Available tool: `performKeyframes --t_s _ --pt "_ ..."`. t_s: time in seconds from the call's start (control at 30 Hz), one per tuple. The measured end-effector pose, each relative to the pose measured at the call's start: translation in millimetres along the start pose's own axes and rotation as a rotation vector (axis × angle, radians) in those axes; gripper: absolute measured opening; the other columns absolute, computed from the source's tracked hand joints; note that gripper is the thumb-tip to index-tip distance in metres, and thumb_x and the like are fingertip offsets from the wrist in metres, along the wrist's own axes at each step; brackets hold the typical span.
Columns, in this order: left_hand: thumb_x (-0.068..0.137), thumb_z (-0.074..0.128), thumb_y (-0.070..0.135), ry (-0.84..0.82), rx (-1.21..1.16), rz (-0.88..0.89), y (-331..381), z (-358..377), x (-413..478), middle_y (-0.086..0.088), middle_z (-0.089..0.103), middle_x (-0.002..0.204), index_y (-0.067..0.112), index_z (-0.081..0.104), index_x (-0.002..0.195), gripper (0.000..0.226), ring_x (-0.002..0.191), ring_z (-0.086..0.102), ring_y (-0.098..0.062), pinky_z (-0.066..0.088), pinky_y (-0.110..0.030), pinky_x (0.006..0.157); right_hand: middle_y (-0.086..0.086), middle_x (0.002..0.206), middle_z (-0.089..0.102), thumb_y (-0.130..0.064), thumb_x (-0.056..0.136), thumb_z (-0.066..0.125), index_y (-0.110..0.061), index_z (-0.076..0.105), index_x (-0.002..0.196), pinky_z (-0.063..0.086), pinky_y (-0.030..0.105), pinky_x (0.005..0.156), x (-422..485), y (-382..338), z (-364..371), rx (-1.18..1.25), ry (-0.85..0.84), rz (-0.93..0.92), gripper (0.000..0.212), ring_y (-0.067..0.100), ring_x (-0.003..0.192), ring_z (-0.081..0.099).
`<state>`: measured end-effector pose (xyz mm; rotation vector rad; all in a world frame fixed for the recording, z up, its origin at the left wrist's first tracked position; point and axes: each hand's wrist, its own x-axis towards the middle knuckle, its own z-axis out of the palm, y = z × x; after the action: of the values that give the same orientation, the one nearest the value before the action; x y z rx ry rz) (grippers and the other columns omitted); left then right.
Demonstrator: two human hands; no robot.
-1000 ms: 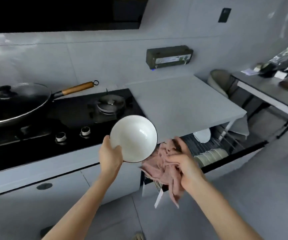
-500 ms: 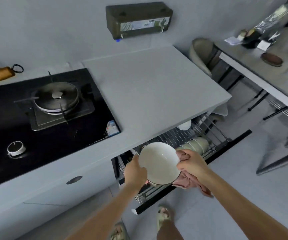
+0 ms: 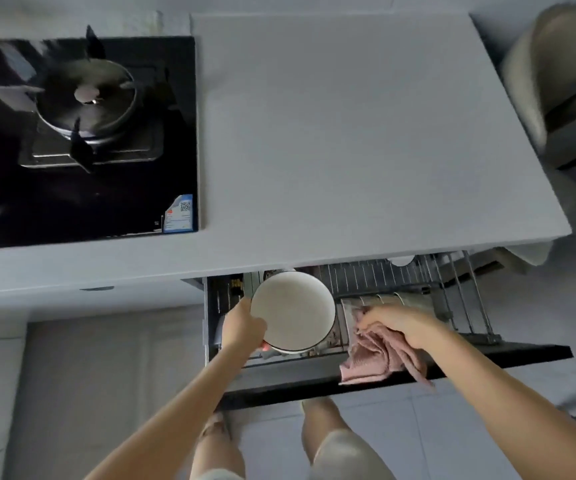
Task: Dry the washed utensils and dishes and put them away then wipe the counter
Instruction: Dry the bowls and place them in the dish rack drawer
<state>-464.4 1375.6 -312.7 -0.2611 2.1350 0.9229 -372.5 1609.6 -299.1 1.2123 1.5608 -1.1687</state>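
Note:
A white bowl (image 3: 293,310) with a dark rim hangs mouth-up over the left part of the open pull-out dish drawer (image 3: 400,368). My left hand (image 3: 243,325) grips its left rim, thumb on the inside. My right hand (image 3: 400,323) holds a crumpled pink cloth (image 3: 376,358) just right of the bowl, over the drawer's wire rack (image 3: 383,277). Several upright dishes (image 3: 388,299) stand in the rack behind my right hand, partly hidden.
The grey counter (image 3: 348,133) overhangs the back of the drawer. A black gas hob (image 3: 82,133) with a burner lies at the left. A padded chair (image 3: 563,81) stands at the right. My legs (image 3: 331,441) are in front of the drawer's black front.
The view has tilted down over the drawer. My left hand has lowered the bowl toward the drawer's left side, and my right hand with the cloth has come off the bowl to its right.

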Motion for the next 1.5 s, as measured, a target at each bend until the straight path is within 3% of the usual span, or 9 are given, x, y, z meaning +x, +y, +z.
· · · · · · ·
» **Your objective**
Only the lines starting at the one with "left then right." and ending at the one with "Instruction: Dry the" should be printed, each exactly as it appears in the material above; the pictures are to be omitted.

» **Solved problem**
`<state>`: measured end-effector pose (xyz mm; rotation vector rad; all in a world frame fixed for the recording, z up, its origin at the left wrist's first tracked position; point and axes: each hand's wrist, its own x-axis towards the middle knuckle, its own z-axis out of the palm, y = z × x; after the action: of the values that give the same orientation, the one nearest the value before the action; x y z rx ry rz) (grippers and the other columns omitted); left then right.
Demonstrator: two human hands; no robot.
-1000 ms: 
-500 ms: 
+0 ms: 
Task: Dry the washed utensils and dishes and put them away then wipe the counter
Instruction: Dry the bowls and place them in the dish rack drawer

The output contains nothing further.